Hi, in lesson 3- imdb, notebook. We trained a LM and saved the encoder and use it as the input layer of Classifier. I have the question, in fastai, can I extract the encoder output itself i.e. if I feed the encoder a string, it output a d dimension vector as encoding?
@evan.xiong. I had this same question, wrote up the solution here.
Short answer is:
def process_doc(learn, doc):
xb, yb = learn.data.one_item(doc)
return xb
def encode_doc(learn, doc):
xb = process_doc(learn, doc)
# Reset initializes the hidden state
awd_lstm = learn.model[0]
awd_lstm.reset()
with torch.no_grad():
out = awd_lstm.eval()(xb)
# Return final output, for last RNN, on last token in sequence
return out[0][2][0][-1].detach().numpy()
@Alden Hi, In your Blog you created the object using TextLMDataBunch right…? I have encountered a problem where i created Data using Datablock from dataframe and trained the model and saved it. Now,I am trying to get the encodings of a test documents but got an attribute error “one_item”.

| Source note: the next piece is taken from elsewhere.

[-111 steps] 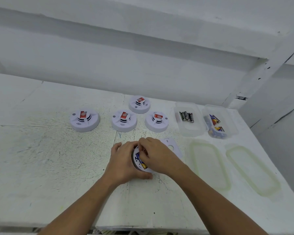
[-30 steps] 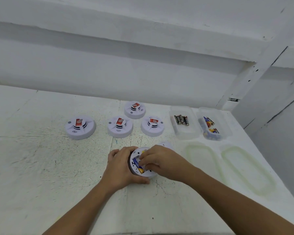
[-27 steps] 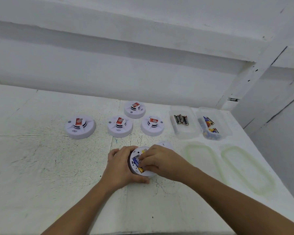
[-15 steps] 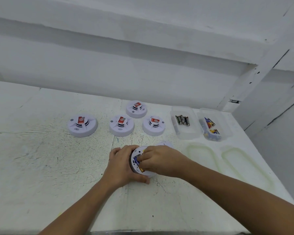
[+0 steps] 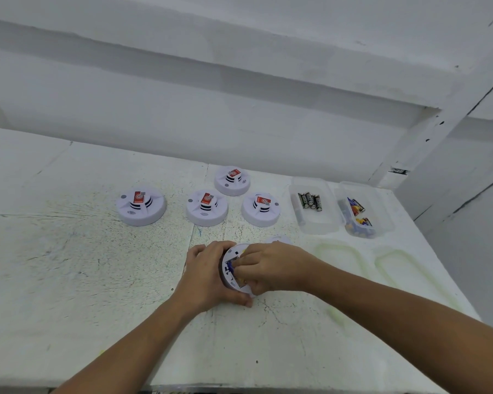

I am new to this library. I have seen that fastai released second version. Is there any changes in the code to get the encodings…?
Hello Alden,
I loved your article and the approach to extract the document embeddings from the encoder. However, this approach takes 4 min for 500 records (seq length of 72), which is very high latency for productionizing a application. Have you faced such problem? Or is there any faster way of extracting the encodings of text from encoder?
Regards,
Chaitanya Kanth.